AP Does Its Part (washingtonpost.com)

Oh there are so many problems with Wilbon's arguments . . . Where should I begin . . .

"The Bowl Championship Series has been accused of a lot of things, most of them bad. But the Associated Press' disassociation from the BCS amounts to an indictment of the entire system."

Indictment of the system? What do you mean? It's bad because it makes your fellow sportswriters the subject of pressures no intended with the poll, ie BCS football $$$ over what's right. Maybe the writers need to get some integrity and not SELLOUT.

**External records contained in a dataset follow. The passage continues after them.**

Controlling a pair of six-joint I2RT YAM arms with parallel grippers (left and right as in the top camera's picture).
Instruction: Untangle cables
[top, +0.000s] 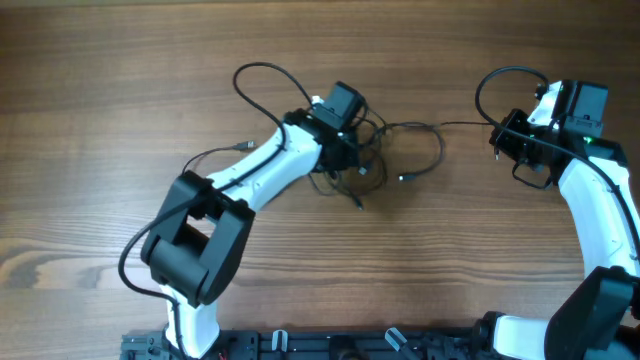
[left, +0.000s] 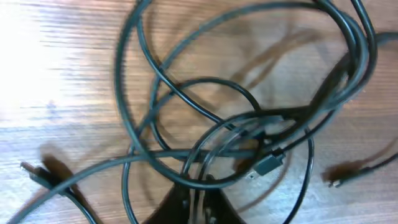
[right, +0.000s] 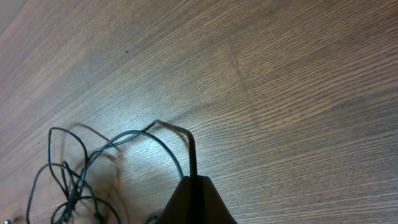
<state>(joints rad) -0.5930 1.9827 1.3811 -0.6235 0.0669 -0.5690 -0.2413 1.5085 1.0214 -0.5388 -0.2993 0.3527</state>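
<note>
The untangling looked to be at its opening pull: both arms had a grip, and the knot was not yet loosened. The cables (top: 400, 140) lay in a loose snarl in the middle of the table (top: 120, 80), with one strand running fairly straight off to the right.

The left gripper (left: 196, 190) sat low over the snarl, its jaws drawn nearly together and pinching a loop or two. A small plug (left: 268, 165) lay just beside it. The right gripper (right: 193, 182), well apart on the right, was clamped tight on a single strand that curved back to the bundle.

The left arm stretched forward and across with its wrist bent down, while the right arm was folded back near its own side. To my eye, the next move called for drawing the two grips apart slowly — watching that the loops slid free rather than cinched.
</note>
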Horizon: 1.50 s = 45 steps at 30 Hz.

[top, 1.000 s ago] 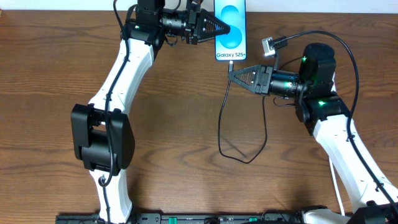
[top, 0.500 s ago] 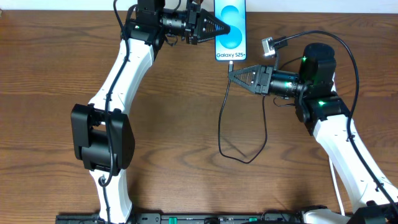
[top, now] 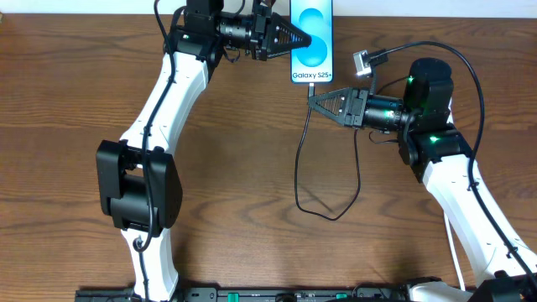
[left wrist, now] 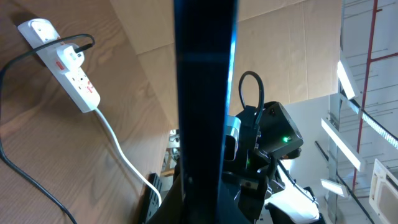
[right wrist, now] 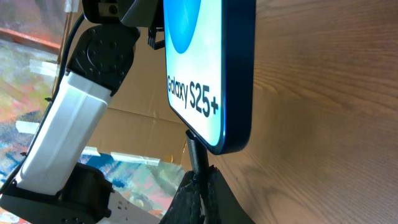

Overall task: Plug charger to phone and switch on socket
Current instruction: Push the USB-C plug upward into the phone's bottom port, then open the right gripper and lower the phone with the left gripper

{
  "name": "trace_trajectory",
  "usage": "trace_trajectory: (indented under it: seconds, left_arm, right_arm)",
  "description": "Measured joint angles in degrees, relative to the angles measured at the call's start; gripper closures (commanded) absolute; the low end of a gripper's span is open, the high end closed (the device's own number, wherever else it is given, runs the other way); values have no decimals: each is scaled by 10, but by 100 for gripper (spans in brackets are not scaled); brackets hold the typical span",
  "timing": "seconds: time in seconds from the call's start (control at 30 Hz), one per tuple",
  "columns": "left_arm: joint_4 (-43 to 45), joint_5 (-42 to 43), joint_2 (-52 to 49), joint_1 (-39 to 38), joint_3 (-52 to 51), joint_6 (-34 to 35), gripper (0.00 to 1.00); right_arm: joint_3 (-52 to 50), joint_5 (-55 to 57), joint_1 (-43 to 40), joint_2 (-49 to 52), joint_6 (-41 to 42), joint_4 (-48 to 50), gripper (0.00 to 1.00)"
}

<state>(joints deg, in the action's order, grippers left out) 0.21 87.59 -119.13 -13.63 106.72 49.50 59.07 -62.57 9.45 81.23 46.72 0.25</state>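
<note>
Setting: robotics lab or industrial test bay, not a home. Evidence: two white-and-black robot arms, the left arm [top: 164,101] and the right arm [top: 457,189], are mounted on a black rail [top: 252,294] along the near edge of a wood-grain counter [top: 235,168]. Left wrist view: brown cardboard panels [left wrist: 280,43] stand behind the counter. Beyond them is a high ceiling with strip lights [left wrist: 341,148] and red steel framing [left wrist: 374,31].

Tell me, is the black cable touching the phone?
Touching. The right wrist view shows the cable, pinched by the right gripper, running straight into the bottom edge of the phone with no gap.
</note>
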Motion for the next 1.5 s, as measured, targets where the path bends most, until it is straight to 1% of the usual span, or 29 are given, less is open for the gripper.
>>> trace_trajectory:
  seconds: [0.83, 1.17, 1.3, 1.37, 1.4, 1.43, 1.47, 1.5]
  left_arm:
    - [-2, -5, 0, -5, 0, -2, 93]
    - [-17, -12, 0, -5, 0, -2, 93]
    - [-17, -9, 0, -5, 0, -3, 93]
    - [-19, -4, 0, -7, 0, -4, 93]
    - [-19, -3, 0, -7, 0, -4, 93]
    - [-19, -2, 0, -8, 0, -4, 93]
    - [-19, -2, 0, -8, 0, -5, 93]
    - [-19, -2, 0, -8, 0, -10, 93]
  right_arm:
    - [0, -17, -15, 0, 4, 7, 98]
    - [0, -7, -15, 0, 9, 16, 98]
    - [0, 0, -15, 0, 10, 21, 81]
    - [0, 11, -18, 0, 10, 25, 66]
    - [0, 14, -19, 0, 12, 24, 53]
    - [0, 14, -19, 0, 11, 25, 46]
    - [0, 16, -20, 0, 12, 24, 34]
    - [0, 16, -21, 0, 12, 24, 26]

They system is fine considering the alternative. Do you want lock-in bowls where none of the top 3 teams would be facing each other this year? What happens when there are 2 legitimate champions and the rest of the teams suck? What if there are 5 teams that go undefeated? A Playoff would screw someone ...

"The BCS will appoint some blue-ribbon panel that will vote during the season and help select, at the end of next season, the two teams that will play in the Rose Bowl, the next "national championship game. Had there been such a panel this year, undoubtedly, its representatives would have found a way to move Utah and Boise State out of attractive games and give another seat at the banquet table to a team similar to 7-4 Pittsburgh, which nobody outside of Pennsylvania wants to see play. "

A Blue Ribbon panel to determine who's in and who's out. That sounds a lot like the NCAA Basketball tournament selection committee which you think is the greatest thing since sliced bread.

Arguing about something that didn't happen is moronic. How do you know that they wouldn't have put in more mid-majors?

"Still, the AP has undermined all that because the AP poll is the one that truly matters. Its panelists actually vote; I know because I participated in the poll in 1986 when I covered the national college football beat for The Washington Post."

The AP doesn't matter in the NCAA College Basketball world.Who cares. So 18 years ago you covered college football for one year (which then the Post had a terrible sports page) and you're some expert. Oh I forgot, your childhood in the midwest and your college daze at Northwestern have truly prepared you know and love football.

"See, there's one way to do away with most of this junk: settle the thing on the field. You can still have the polls; it's nice to argue over them during the regular season. But in the end, duke it out on the field. The bowl season, since the implementation of the BCS, has become so tiresome. College football reaches its peak in November, not January, because the lobbying and sniping over voting eventually wears us out. The college basketball season builds and builds to an end-of-March climax, and who has ever complained about March Madness?"

They do settle it on the field, during the regular season! The regular season still matters. You get terrible games during the year because they don't matter. Look at the premeire matchup on Christmas day between the Heat and the Lakers. Does the actual game matter? Doe either team have a shot of actually making or missing the playoffs if they lose this game? Of course not, it's just a spectacle where we hope for a fight.

I'd agree, the College Football season is over by Thanksgiving. That's its peak. The rivalry games between Auburn/Alabama, Ohio State/Michigan, etc. It's my favorite time of the year when a rivalry team pulls an upset. That's what college football is about, not the moronic idea of a tournament.